[WHAT YOU NEED TO DO]:
Search through the entries for the word "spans" and copy every line that has it.

[DATA RECORDS]:
+++++

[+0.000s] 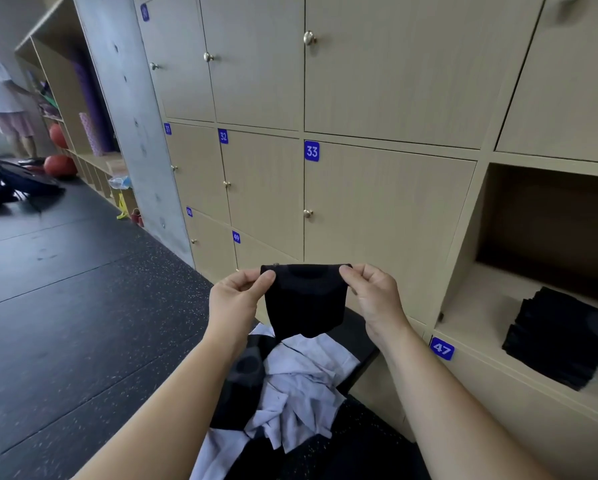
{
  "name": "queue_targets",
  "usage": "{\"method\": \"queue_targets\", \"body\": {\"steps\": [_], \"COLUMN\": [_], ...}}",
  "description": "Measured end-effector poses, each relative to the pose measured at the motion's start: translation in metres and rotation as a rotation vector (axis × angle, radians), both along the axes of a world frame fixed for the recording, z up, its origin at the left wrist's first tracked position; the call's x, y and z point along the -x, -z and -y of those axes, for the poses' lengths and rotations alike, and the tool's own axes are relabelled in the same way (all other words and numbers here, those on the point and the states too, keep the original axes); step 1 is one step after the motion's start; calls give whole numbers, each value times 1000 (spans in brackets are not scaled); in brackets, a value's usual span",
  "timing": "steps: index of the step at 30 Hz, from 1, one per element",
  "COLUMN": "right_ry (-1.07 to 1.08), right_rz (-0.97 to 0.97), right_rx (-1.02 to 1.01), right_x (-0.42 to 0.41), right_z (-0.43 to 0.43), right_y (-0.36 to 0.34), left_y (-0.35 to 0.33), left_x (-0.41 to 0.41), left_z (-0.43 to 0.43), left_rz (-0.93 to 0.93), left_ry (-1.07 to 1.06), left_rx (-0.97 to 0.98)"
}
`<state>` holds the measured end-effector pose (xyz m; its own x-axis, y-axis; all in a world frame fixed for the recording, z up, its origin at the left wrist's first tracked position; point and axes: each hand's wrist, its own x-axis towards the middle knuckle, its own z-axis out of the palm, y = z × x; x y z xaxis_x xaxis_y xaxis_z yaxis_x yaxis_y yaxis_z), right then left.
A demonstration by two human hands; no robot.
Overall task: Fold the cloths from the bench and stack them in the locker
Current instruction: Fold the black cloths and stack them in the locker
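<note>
Closest to the camera, a heap of white and black cloths (290, 386) lies crumpled on the dark bench (358, 337). Above it, both hands hold up a black cloth (306, 299) by its top edge: the left hand (236, 296) pinches the left corner between thumb and fingers, and the right hand (373, 296) pinches the right corner the same way. The cloth hangs down flat between them, in front of the locker doors. To the right, an open locker (481, 306) holds a neat stack of folded black cloths (560, 337) on its floor. Beyond the hands stands closed door 33 (387, 202). Far left, a person (3, 95) stands at open shelves (65, 81).
</note>
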<state>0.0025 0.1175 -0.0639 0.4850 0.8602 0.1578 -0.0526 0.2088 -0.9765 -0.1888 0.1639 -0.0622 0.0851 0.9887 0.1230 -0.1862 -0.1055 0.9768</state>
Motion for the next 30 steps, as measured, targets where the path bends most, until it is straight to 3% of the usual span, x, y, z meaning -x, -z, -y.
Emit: {"method": "queue_targets", "body": {"steps": [5, 12, 19, 25, 30], "right_ry": [16, 95, 255, 248, -72], "right_rz": [58, 69, 343, 264, -30], "right_rx": [1, 43, 21, -1, 175], "right_x": [7, 11, 6, 0, 3], "right_z": [-4, -14, -8, -8, -1], "right_y": [-9, -21, -21, -12, -2], "left_y": [-10, -16, -3, -2, 0], "left_x": [-6, -11, -21, -25, -38], "left_z": [0, 2, 0, 3, 2], "left_rz": [60, -31, -346, -359, -247], "left_ry": [47, 273, -73, -51, -116], "left_rx": [23, 29, -253, -372, -345]}}
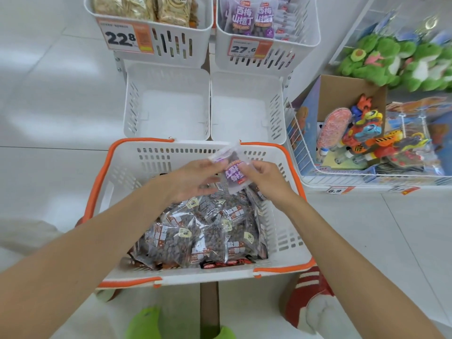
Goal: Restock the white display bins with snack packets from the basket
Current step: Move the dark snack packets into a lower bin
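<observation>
nearest the camera, both bare forearms reached forward over the basket [281,231], a white shopping basket with orange rim and handles that sat on the floor, just in front of the bins, so packets could go across with little reach. it was heaped with clear snack packets [203,228] of dark brown pieces, with a few red ones showing at its near edge.

above the far end of the heap, the left hand [188,179] and the right hand [265,177] were both closed on a purple packet [234,178], lifted clear of the pile. the left fingers pinched its upper left side and the right held its right edge, likely to square it up for placing. a second pale packet seemed to lie behind it in the left hand, though blur made that uncertain.

just beyond the basket stood two lower white bins, the left one [168,104] and the right one [247,106], side by side and both bare inside, which made them the obvious targets.

behind and above them, one upper bin [176,42] held tan packets behind a 22.8 tag, and the other upper bin [291,47] held purple packets of the same print as the one in hand, behind a 27.6 tag. that match suggested the held packet belonged on the right side.
</observation>
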`<state>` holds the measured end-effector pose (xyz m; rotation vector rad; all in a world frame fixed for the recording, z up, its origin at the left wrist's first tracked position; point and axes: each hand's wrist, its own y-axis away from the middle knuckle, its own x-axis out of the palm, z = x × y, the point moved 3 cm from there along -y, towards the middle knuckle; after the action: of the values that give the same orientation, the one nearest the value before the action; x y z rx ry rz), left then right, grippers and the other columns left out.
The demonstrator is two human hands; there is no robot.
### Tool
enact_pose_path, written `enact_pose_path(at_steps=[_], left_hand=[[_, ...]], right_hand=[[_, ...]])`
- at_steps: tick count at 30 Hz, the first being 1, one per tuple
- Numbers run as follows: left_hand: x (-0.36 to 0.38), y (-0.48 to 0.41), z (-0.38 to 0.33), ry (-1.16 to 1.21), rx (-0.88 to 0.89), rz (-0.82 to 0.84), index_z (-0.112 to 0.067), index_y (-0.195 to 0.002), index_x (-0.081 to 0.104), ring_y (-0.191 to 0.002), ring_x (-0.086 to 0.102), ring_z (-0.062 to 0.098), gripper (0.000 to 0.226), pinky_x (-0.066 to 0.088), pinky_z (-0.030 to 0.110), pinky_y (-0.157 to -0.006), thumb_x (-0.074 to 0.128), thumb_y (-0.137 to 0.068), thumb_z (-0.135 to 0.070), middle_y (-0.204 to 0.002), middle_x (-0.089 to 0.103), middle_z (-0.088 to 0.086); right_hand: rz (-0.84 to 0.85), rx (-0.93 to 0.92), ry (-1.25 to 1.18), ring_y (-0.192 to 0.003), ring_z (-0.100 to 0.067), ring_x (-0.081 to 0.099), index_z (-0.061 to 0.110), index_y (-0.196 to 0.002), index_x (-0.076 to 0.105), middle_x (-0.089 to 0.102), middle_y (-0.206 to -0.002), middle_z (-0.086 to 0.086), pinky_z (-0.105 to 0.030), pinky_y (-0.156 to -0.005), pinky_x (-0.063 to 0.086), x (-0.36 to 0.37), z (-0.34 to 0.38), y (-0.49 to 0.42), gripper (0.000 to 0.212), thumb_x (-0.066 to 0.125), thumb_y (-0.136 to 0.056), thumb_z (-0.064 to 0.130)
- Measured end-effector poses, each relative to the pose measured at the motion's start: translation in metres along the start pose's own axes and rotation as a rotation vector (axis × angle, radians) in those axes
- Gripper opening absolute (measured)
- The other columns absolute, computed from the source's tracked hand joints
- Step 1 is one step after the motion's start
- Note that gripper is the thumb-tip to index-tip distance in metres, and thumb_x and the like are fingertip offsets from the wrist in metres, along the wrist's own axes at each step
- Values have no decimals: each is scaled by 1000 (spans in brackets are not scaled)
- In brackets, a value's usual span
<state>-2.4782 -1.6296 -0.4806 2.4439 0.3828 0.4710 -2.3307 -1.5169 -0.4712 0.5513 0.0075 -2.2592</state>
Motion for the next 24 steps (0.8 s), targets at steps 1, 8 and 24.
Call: enact_pose_path(at_steps=[1, 8, 24], left_hand=[[-1, -1, 4, 13, 12, 4, -10, -113, 62, -111, 66, 22, 32, 57, 34, -90, 69, -85, -24, -116, 70, 9], [-65, -11, 35, -49, -9, -216, -7, -124, 60, -97, 73, 23, 35, 61, 35, -81, 66, -90, -8, -107, 75, 10], [-97, 16, 49, 123, 82, -293, -15, -128, 58, -104, 70, 25, 30, 61, 38, -74, 55, -99, -24, -117, 71, 8]], right_hand=[[88, 43, -39, -82, -20, 65, 13, -97, 74, 74, -95, -12, -29, -77, 49, 5, -5, 0, 26, 58, -98, 34], [403, 245, 274, -127, -13, 52, 25, -143, 48, 54, -141, 7, -43, -113, 39, 55, -79, 18, 61, 71, -88, 41], [245, 187, -55, -105, -16, 65, 20, -99, 67, 70, -111, 3, -31, -92, 49, 3, -30, -15, 24, 73, -84, 3]])
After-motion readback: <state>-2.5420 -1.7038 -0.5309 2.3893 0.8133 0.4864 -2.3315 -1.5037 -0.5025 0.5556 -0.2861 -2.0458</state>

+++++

[OUTPUT BELOW]:
  "description": "Measured end-effector poses, each relative to the pose measured at the motion's start: translation in metres and rotation as a rotation vector (axis × angle, radians), both along the axes of a world frame fixed for the recording, z up, its origin at the left wrist's first tracked position; the call's x, y and z point along the -x, -z and -y of those axes, for the poses' lengths and rotations alike, and the tool's own axes are relabelled in the same way (all other words and numbers here, those on the point and the states too, keep the original axes); step 1 is one step after the motion's start; calls give whole numbers, each value times 1000 (spans in brackets are not scaled); in brackets, a value's usual span",
- Values have no decimals: each is scaled by 1000 (spans in brackets are not scaled)

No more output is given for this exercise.